APF operations in the past quarter
This section contains details of UK government bond (gilt) operations conducted for monetary policy purposes during 2025 Q3. It also includes information on gilts lent to the Debt Management Office (DMO).
At its September 2024 meeting, the Monetary Policy Committee (MPC) voted to reduce the stock of gilts held in the APF by £100 billion over the 12-month period from October 2024 to September 2025, comprising both maturing gilts and sales.
Over 2025 Q3, in line with the MPC’s September 2024 decision, the Bank continued with the sale of the APF’s stock of gilts held for monetary policy purposes. A total of three gilt sales operations were run during July 2025. These sales led to a reduction in the stock of gilts held for monetary policy purposes of £3.6 billion. Gilt maturities over the quarter led to a further reduction in the stock of gilts held for monetary policy purposes of £28.3 billion. As of 24 September 2025, the stock of gilts held for monetary policy purposes stood at £558 billion.
At its September 2025 meeting, the MPC voted to reduce the stock of gilts held in the APF by a further £70 billion over the 12-month period from October 2025 to September 2026. In September 2025, the Bank published the schedule for gilt sales in 2025 Q4. As part of implementing the MPC’s stock decision, for the year starting 2025 Q4, the Bank will aim to sell fewer long maturity sector gilts than gilts at other maturities, such that approximately 40% of the MPC’s target is met by selling short maturity gilts, 40% by medium maturity gilts and 20% by long maturity gilts, measured in initial proceeds terms.
Summary of holdings
Table A: Summary of stocks in the APF in 2025 Q3 (a) (£ millions)
Week ending | Gilts (b) |
|---|---|
2025 Q2 (c) | 590,018 |
2 July 2025 | 590,018 |
9 July 2025 | 589,141 |
16 July 2025 | 589,141 |
23 July 2025 | 587,495 |
30 July to 3 September 2025 | 586,401 |
10 September to end-2025 Q3 | 558,069 |
Footnotes
- Source: Bank of England.
- (a) The outstanding amount in each facility is reported on a settlement date basis.
- (b) The overall stock of APF gilt purchases for monetary policy purposes, net of sales and redemptions, valued at initial purchase price.

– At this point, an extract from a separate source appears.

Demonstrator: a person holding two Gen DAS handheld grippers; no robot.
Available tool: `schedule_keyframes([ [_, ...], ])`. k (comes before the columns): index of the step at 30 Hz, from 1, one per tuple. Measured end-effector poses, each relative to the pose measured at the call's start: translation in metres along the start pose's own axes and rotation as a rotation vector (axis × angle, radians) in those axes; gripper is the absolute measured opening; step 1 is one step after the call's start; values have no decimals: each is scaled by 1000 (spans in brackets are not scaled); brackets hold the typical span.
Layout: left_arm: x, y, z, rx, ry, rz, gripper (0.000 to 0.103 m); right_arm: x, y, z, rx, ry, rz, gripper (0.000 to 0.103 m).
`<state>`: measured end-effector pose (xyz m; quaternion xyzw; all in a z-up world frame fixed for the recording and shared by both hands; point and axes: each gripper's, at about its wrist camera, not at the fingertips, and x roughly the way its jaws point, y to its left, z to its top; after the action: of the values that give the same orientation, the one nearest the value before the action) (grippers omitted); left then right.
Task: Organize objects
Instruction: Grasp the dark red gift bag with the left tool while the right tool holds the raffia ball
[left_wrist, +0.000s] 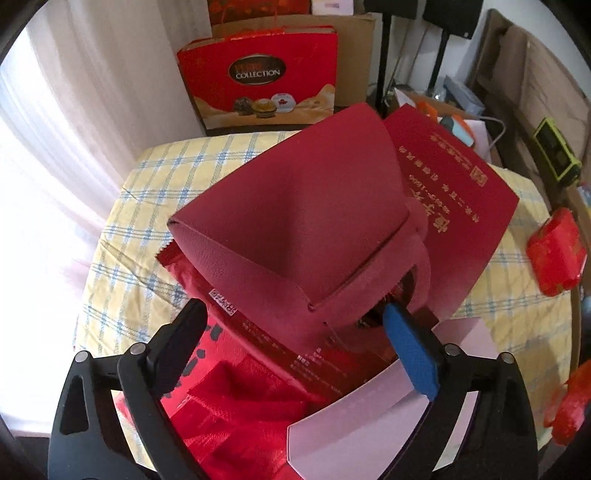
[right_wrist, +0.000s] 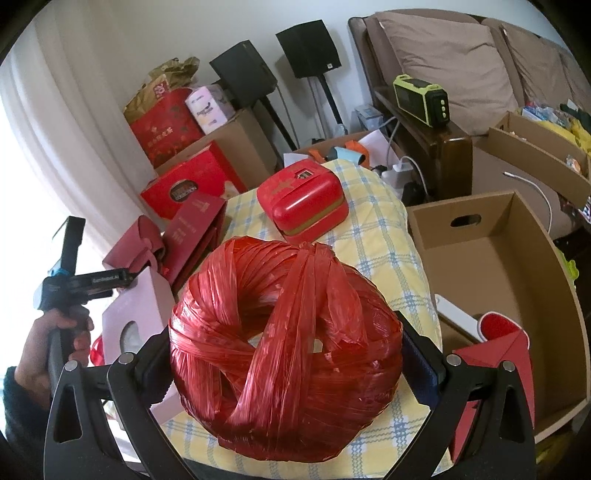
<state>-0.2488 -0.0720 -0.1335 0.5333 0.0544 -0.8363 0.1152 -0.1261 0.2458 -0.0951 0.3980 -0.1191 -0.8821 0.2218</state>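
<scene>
In the left wrist view my left gripper (left_wrist: 295, 343) is open, its fingers on either side of the near end of a dark red leather pouch (left_wrist: 295, 218) that lies on a red booklet with gold print (left_wrist: 458, 192) and a red packet (left_wrist: 258, 406). A pink box (left_wrist: 369, 424) sits below the right finger. In the right wrist view my right gripper (right_wrist: 288, 358) is shut on a big ball of red plastic twine (right_wrist: 284, 347), held over the checked cloth (right_wrist: 380, 251). The left gripper (right_wrist: 92, 282) and pouch (right_wrist: 136, 243) show at left.
A red tin (right_wrist: 303, 203) sits on the cloth beyond the ball. An open cardboard box (right_wrist: 498, 273) stands to the right with a white and red brush (right_wrist: 476, 321) inside. Red gift bags (left_wrist: 258, 77) and cartons stand behind the table. A sofa with a green radio (right_wrist: 421, 99) is at the far right.
</scene>
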Motion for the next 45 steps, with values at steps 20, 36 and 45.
schedule_keyframes([
  [20,-17,31,-3,-53,-93,-36,32,5,2,-1,-3,24,-5,102],
  [36,-62,62,-36,-96,-190,-208,21,3,10,0,-22,26,10,102],
  [45,-106,95,-50,-179,-294,-222,15,1,14,0,-31,29,16,102],
])
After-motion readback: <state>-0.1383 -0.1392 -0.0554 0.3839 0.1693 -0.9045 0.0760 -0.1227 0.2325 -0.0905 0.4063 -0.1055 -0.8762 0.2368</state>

- (c) 2025 Q2 measured as the amount outstanding as of 25 June 2025.
Chart 1 shows the cumulative net value of APF transactions between the establishment of the APF in 2009 and the end of 2025 Q3.
Chart 1 is separated into two panels with different scales. Gilt purchases and the Term Funding Scheme (TFS) – which from 2016 to 2019 was on the APF balance sheet before its transfer to the Bank’s balance sheet – are on the left panel.footnote [1] The legacy corporate bond and commercial paper schemes that have been operated via the APF balance sheet are shown on the right panel.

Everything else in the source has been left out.